The character is ethnically Jewish, but not religiously so. The fact that he eats a pork kidney suggests he doesn’t keep kosher and is violating one of the most sacred identifying factors of Jews. In Chapter 5, we get the sense that his father was disappointed by his abandonment of his Judaism. Much like Stephen’s story up to this point, these thoughts also point to the problem of never being able to escape our pasts.

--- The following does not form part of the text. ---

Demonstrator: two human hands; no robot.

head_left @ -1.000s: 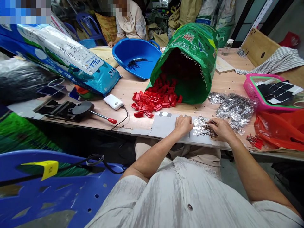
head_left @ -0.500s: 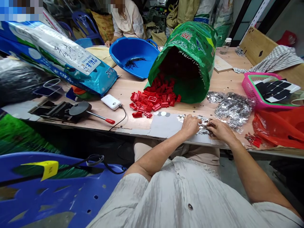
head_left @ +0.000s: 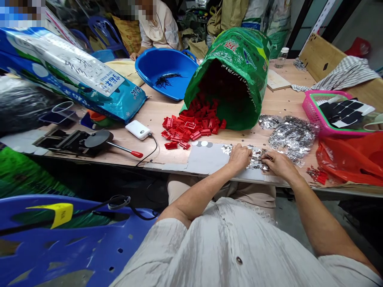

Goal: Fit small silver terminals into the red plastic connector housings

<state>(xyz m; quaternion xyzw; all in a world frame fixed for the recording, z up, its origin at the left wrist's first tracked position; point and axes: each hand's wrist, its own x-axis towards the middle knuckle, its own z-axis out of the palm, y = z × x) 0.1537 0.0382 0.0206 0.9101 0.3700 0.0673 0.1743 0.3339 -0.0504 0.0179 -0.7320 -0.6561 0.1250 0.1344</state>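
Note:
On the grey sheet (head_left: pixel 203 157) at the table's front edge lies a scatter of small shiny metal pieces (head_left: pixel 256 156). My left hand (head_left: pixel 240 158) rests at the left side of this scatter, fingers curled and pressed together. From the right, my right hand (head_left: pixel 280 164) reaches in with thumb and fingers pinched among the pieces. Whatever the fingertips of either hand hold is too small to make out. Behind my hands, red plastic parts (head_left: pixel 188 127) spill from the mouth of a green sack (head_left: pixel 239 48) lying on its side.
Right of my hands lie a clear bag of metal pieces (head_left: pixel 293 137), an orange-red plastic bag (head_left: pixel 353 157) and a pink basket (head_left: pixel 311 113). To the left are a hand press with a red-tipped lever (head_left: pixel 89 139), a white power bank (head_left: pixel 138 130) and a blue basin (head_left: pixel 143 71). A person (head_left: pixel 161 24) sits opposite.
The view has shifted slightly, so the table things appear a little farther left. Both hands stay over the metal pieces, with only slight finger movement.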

The chapter ends with the physical image of Leopold Bloom imagining himself enjoying a bath in his attempt to forget all his troubles:
“He foresaw his pale body reclined in it at full, naked, in a womb of warmth, oiled by scented melting soup, softly laved. He saw his trunk and limbs riprippled over and sustained, buoyed lightly upward, lemonyellow: his navel, buds of flesh: and saw the dark tangled curls of his bush floating, floating hair of the stream around the limp father of thousands, a languid floating flower (86).”

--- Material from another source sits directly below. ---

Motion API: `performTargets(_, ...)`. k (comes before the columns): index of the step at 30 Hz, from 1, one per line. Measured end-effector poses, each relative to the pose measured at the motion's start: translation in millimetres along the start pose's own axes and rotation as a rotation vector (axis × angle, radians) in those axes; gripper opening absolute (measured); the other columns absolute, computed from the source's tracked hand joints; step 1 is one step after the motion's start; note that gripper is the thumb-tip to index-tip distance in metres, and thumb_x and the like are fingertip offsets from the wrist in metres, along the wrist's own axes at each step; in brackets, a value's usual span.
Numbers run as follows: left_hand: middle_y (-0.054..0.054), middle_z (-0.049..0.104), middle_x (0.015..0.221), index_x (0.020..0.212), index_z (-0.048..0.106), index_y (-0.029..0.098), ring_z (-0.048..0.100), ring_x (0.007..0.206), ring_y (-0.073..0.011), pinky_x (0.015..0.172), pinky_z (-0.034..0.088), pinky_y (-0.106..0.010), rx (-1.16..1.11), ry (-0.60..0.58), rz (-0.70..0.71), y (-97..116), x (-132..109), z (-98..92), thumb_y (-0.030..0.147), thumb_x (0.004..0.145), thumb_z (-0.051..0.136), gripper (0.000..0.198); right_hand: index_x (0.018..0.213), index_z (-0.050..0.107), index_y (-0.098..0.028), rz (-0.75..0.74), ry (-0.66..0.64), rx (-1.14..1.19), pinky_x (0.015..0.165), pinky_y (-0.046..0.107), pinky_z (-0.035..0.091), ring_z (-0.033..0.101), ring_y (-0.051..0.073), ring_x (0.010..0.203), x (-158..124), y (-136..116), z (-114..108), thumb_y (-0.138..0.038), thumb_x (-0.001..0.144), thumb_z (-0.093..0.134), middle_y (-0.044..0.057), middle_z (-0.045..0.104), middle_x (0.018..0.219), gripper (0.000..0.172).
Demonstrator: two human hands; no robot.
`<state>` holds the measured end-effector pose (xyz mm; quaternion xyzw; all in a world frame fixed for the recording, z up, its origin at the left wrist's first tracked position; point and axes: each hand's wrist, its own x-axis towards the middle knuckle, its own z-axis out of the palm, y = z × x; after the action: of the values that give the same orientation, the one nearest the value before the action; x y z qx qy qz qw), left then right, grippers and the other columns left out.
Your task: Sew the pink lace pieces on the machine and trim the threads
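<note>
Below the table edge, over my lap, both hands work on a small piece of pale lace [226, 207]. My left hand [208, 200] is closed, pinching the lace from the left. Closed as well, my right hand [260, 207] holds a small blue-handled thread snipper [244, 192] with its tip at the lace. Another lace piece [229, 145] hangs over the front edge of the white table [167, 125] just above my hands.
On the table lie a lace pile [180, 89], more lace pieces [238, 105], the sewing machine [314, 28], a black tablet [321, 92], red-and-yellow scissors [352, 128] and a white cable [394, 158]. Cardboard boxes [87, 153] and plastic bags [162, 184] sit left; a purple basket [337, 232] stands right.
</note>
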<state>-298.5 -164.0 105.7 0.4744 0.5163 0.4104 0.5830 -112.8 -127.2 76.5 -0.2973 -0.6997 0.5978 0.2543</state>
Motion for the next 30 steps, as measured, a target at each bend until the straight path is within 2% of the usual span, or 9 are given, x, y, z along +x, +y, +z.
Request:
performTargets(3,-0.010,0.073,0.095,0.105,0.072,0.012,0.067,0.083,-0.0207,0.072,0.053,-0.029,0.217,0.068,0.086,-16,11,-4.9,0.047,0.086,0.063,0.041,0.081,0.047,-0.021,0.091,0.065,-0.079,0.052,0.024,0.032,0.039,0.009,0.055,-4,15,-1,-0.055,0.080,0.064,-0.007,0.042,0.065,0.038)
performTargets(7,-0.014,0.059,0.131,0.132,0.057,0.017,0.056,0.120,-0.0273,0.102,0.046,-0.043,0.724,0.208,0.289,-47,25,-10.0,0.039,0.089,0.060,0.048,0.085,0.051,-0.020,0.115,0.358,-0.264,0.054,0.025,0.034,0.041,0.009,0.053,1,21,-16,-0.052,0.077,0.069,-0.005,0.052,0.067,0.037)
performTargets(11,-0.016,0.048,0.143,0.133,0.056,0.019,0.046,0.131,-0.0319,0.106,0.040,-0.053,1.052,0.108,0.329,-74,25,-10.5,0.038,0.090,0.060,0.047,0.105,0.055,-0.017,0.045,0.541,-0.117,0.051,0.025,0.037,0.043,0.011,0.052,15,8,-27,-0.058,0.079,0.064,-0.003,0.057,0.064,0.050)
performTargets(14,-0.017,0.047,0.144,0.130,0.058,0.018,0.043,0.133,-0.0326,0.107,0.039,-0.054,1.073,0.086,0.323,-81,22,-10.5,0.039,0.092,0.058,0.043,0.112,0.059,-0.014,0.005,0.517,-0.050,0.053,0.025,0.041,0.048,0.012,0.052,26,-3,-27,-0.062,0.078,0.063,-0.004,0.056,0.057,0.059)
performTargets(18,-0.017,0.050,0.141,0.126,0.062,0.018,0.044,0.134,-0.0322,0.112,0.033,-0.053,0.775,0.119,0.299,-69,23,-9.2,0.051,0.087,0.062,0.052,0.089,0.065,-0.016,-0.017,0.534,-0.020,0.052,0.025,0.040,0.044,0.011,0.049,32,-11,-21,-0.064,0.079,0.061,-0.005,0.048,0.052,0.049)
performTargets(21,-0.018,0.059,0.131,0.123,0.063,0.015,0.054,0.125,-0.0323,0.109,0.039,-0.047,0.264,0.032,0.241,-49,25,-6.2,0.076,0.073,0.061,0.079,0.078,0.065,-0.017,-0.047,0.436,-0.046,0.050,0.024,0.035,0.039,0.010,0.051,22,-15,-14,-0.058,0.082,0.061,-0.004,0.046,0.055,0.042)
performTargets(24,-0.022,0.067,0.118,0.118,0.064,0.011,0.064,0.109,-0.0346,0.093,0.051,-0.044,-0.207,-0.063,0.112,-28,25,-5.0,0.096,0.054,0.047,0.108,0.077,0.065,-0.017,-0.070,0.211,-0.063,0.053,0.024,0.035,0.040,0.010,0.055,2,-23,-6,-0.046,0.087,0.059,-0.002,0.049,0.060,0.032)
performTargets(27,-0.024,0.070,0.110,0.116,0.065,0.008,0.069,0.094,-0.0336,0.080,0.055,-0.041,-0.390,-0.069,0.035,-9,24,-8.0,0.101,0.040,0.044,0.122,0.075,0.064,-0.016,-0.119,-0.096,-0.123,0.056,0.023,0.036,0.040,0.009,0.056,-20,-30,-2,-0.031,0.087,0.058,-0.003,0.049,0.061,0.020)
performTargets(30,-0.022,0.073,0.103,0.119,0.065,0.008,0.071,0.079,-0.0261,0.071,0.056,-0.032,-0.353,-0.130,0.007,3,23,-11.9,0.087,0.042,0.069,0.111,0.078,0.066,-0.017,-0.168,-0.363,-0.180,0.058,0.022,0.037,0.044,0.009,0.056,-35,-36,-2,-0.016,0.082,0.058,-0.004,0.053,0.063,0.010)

These words capture well the physicality of Leopold Bloom’s chapters. The final image referencing his genital also alludes to the Biblical language of G-d’s promise to Abraham will be the father of nations. His limp genital is a symbol of his impotence to stop his wife from having an affair and making him a cuckold, the allusion to G-d’s promise to Abraham is tragically ironic because far from producing a multitude of heirs, the one son he did produce died, and the Biblical language borrowed from the Patriarchal father of Judaism suggests that he can’t escape his Jewish identity either. By thinking about this in relation to his bath (a physical pleasure that is supposed to help him escape the world full of problems), the symbol reiterates that we can never really escape our problems, but they follow us everywhere.